The 52nd An Author’s Afternoon session presented by Shree Cement was the first one in 2018 with the very multifaceted Dr Kusum Ansal as the guest author. With someone who has authored 32 books including short stories, travelogues, novels, autobiography and plays there was no dearth of topics to discuss. Dr Lavlin Thadani, chairperson of Muskan Productions, who has pioneered many breakfast shows and anchored innumerable shows and whom Dr Ansal fondly calls “Chutki” was the conversationalist for the session. Needless to say they were on the same wavelength right from the word go.

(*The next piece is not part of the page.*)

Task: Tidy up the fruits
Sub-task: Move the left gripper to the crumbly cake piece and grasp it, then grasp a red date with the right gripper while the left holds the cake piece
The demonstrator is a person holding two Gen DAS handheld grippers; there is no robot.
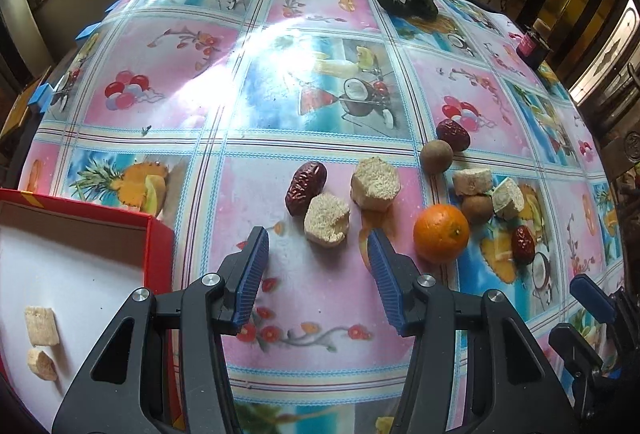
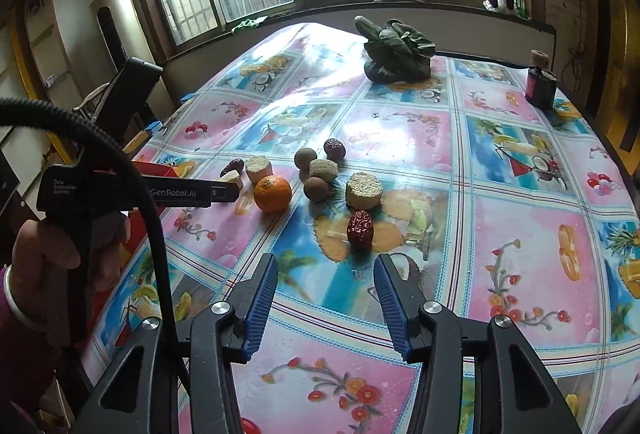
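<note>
Peeking left, only that cam catches the red box (image 1: 158,250) holding two pale chunks (image 1: 41,326); both the left gripper (image 1: 318,262) and the right gripper (image 2: 326,286) gape empty.

Ahead of the left gripper (image 1: 318,254), whose jaws stand apart with nothing between them, bare tablecloth (image 1: 320,298) lies clear up to a beige porous chunk (image 1: 327,219) that touches a red date (image 1: 305,187). The orange (image 1: 441,233) sits just beside the right-hand finger. The red box (image 1: 158,254) walls off the left side. Before the right gripper (image 2: 326,274), also parted and empty, a wrinkled date (image 2: 360,227) stands nearest, with a round chunk (image 2: 363,190) close behind. The far table is free up to the leafy greens (image 2: 396,52) and a dark bottle (image 2: 540,84).
</note>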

Dr Lavlin guided the session adeptly, asking Dr Ansal about the highs and lows of her life. Dr Ansal shared her life’s journey from a humble middle-class background to losing her mother when she was an infant and being adopted by her aunt in Aligarh followed by early marriage and motherhood and after that how her literary journey began. The turning point in her life came when she joined Indian People’s Theatre Association (IPTA).

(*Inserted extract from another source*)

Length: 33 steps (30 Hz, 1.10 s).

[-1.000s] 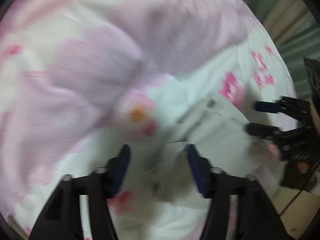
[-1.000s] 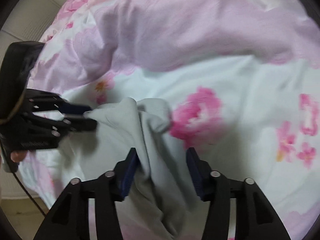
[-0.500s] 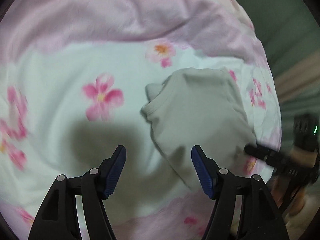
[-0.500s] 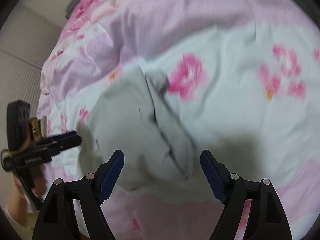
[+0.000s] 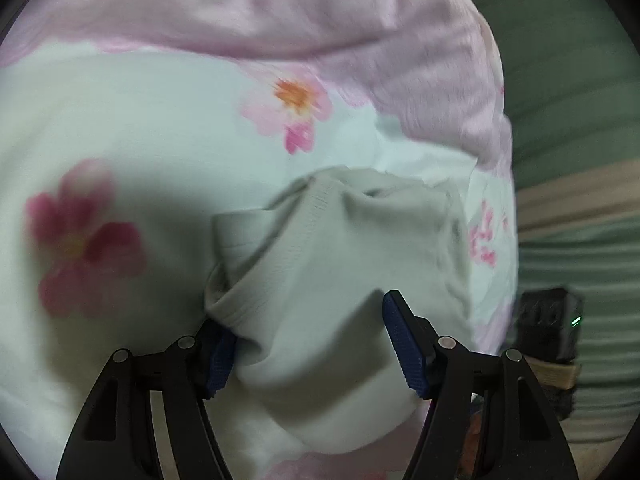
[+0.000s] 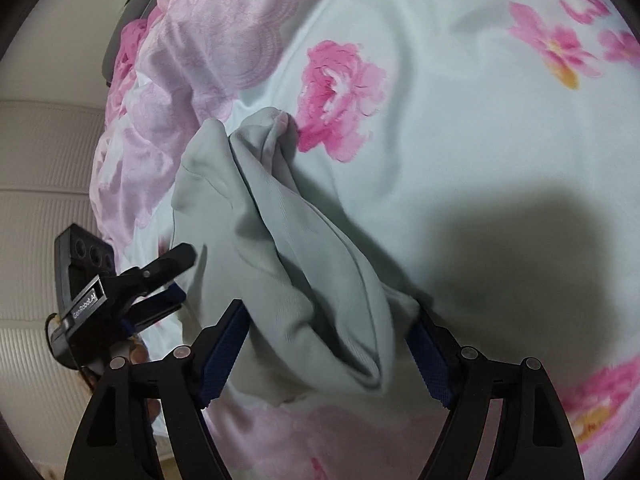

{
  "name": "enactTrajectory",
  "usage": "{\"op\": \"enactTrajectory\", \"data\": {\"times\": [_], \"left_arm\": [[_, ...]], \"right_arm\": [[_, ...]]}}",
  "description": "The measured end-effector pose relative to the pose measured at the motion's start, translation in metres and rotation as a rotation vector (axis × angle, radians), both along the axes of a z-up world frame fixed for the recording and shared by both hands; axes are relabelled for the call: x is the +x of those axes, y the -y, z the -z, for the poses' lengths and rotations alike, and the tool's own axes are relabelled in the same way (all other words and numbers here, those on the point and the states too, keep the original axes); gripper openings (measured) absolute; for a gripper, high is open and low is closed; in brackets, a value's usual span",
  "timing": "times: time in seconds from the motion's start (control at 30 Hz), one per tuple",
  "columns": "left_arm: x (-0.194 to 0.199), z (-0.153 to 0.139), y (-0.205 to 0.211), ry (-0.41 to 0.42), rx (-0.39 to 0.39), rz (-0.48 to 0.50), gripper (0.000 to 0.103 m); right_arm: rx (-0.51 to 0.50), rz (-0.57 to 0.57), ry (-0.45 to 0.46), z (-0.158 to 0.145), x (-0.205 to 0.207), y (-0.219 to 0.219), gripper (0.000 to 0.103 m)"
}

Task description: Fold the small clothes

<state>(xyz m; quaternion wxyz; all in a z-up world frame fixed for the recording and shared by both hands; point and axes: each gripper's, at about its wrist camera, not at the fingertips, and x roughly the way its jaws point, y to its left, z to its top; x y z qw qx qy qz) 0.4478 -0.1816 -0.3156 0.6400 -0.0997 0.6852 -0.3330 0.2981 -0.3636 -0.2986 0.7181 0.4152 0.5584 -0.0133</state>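
Observation:
A small pale grey-green garment (image 5: pixel 352 264) lies bunched on the flowered bedsheet (image 5: pixel 132 152). My left gripper (image 5: pixel 310 344) is open, its jaws wide apart on either side of the garment's near edge, cloth between them. In the right wrist view the same garment (image 6: pixel 288 248) lies in long folds, and my right gripper (image 6: pixel 332 344) is open astride its near end. The left gripper (image 6: pixel 176 276) also shows there at the garment's left edge. The right gripper's body (image 5: pixel 548 332) shows dark at the far right of the left wrist view.
A pink crumpled quilt (image 5: pixel 280 12) lies along the far side of the bed and shows at upper left in the right wrist view (image 6: pixel 192 60). The bed's edge (image 5: pixel 504 240) drops off at right to green and tan flooring (image 5: pixel 580 160). A white wall (image 6: pixel 40 180) is left.
Both grippers let go of the garment, pulled back with jaws wide, and have now come down close again, each open astride an edge of the garment.

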Motion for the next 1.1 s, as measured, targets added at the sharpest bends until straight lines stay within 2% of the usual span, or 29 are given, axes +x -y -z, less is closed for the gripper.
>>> {"op": "enactTrajectory", "data": {"times": [0.07, 0.1, 0.17, 0.23, 0.33, 0.4, 0.57, 0.8, 0.9, 1.1], "left_arm": [[-0.003, 0.001, 0.008, 0.023, 0.017, 0.029, 0.063], [-0.004, 0.001, 0.008, 0.027, 0.022, 0.033, 0.054], [-0.003, 0.003, 0.008, 0.03, 0.046, 0.024, 0.039], [-0.002, 0.002, 0.002, 0.02, 0.044, 0.01, 0.026], [-0.006, -0.006, -0.001, 0.026, 0.036, 0.005, 0.018], [-0.012, -0.021, 0.001, 0.062, 0.044, 0.0, 0.017], [-0.027, -0.059, -0.004, 0.148, 0.065, -0.005, 0.016], [-0.06, -0.134, -0.026, 0.285, 0.06, -0.068, 0.016], [-0.077, -0.173, -0.044, 0.351, 0.076, -0.123, 0.016], [-0.114, -0.242, -0.127, 0.442, 0.122, -0.289, 0.016]], "right_arm": [[-0.026, -0.041, 0.01, 0.003, 0.011, -0.008, 0.078], [-0.034, -0.054, 0.012, 0.004, 0.015, -0.009, 0.075], [-0.041, -0.064, 0.009, 0.008, 0.023, -0.011, 0.065], [-0.043, -0.072, 0.004, 0.009, 0.031, -0.012, 0.048], [-0.041, -0.089, -0.003, 0.004, 0.037, -0.015, 0.037], [-0.039, -0.091, -0.004, -0.003, 0.035, -0.016, 0.034], [-0.109, -0.136, 0.019, -0.036, 0.031, -0.027, 0.032], [-0.159, -0.206, 0.124, -0.104, 0.016, -0.046, 0.031], [-0.167, -0.247, 0.178, -0.135, 0.01, -0.058, 0.031], [-0.154, -0.383, 0.281, -0.198, 0.009, -0.113, 0.031]]}}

Dr Lavlin artfully helped Kusum to unveil her many hues – a poet, a sensitive writer with an eye for the detail, screenplay writer and so on. Dr Kusum scaled many little Mount Everests of her own in her career spanning decades, creating in the process numerous characters and breathing life into them. And then, often being influenced in real life by the very characters she created. Perhaps, her philanthropic dispensations stem from her sensitive nature pained by many social issues.
Dr Ansal recounted her journey to South Africa where she stayed on for months researching and probing. The fruit of her efforts was her book “Beyond Silence” – a saga on the Indian community in South Africa and their historical struggle against a sordid society and regime of the past. Dr Ansal also recounted the miserable life of the widows of Vrindavan by reciting a touching poem and also alluded to her book on them called “Widows of Vrindavan”.
Another milestone in her life was when film director Late Basu Bhattacharya made a film based on her novel “Panchavati”. Writing the screenplay for the film was Kusum’s maiden venture.